* _PROBLEM REQUIREMENTS_: Output the listing exactly, leaving out no line.
---------- DATASET EXCERPT
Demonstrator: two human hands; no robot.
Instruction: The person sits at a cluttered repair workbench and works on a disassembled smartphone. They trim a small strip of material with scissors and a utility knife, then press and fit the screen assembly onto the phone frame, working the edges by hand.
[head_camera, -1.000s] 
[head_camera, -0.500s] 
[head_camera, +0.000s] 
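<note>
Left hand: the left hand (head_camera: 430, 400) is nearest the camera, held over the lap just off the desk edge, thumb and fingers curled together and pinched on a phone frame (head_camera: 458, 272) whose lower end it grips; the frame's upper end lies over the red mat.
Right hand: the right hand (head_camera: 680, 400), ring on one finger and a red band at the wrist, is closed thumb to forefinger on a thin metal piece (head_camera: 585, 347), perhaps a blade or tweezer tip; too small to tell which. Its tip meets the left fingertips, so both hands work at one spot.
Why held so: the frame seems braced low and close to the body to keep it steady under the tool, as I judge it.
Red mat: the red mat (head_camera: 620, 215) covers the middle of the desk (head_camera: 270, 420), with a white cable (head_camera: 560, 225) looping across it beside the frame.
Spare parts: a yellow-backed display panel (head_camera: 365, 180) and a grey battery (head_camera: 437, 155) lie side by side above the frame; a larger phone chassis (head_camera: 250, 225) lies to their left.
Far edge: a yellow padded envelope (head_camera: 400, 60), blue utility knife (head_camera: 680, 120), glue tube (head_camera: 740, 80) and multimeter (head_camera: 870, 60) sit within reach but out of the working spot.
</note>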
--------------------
* _RESPONSE TO THIS EXERCISE_:
Demonstrator: two human hands; no robot.
Instruction: The person sits at a cluttered repair workbench and works on a disassembled smartphone. They trim a small strip of material with scissors and a utility knife, then press and fit the screen assembly onto the phone frame, working the edges by hand.
[head_camera, -1.000s] 
[head_camera, -0.500s] 
[head_camera, +0.000s] 
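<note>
Left hand: the left hand (head_camera: 430, 400) is nearest the camera, held over the lap just off the desk edge, thumb and fingers curled together and pinched on a phone frame (head_camera: 458, 272) whose lower end it grips; the frame's upper end lies over the red mat.
Right hand: the right hand (head_camera: 680, 400), ring on one finger and a red band at the wrist, is closed thumb to forefinger on a thin metal piece (head_camera: 585, 347), perhaps a blade or tweezer tip; too small to tell which. Its tip meets the left fingertips, so both hands work at one spot.
Why held so: the frame seems braced low and close to the body to keep it steady under the tool, as I judge it.
Red mat: the red mat (head_camera: 620, 215) covers the middle of the desk (head_camera: 270, 420), with a white cable (head_camera: 560, 225) looping across it beside the frame.
Spare parts: a yellow-backed display panel (head_camera: 365, 180) and a grey battery (head_camera: 437, 155) lie side by side above the frame; a larger phone chassis (head_camera: 250, 225) lies to their left.
Far edge: a yellow padded envelope (head_camera: 400, 60), blue utility knife (head_camera: 680, 120), glue tube (head_camera: 740, 80) and multimeter (head_camera: 870, 60) sit within reach but out of the working spot.
</note>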

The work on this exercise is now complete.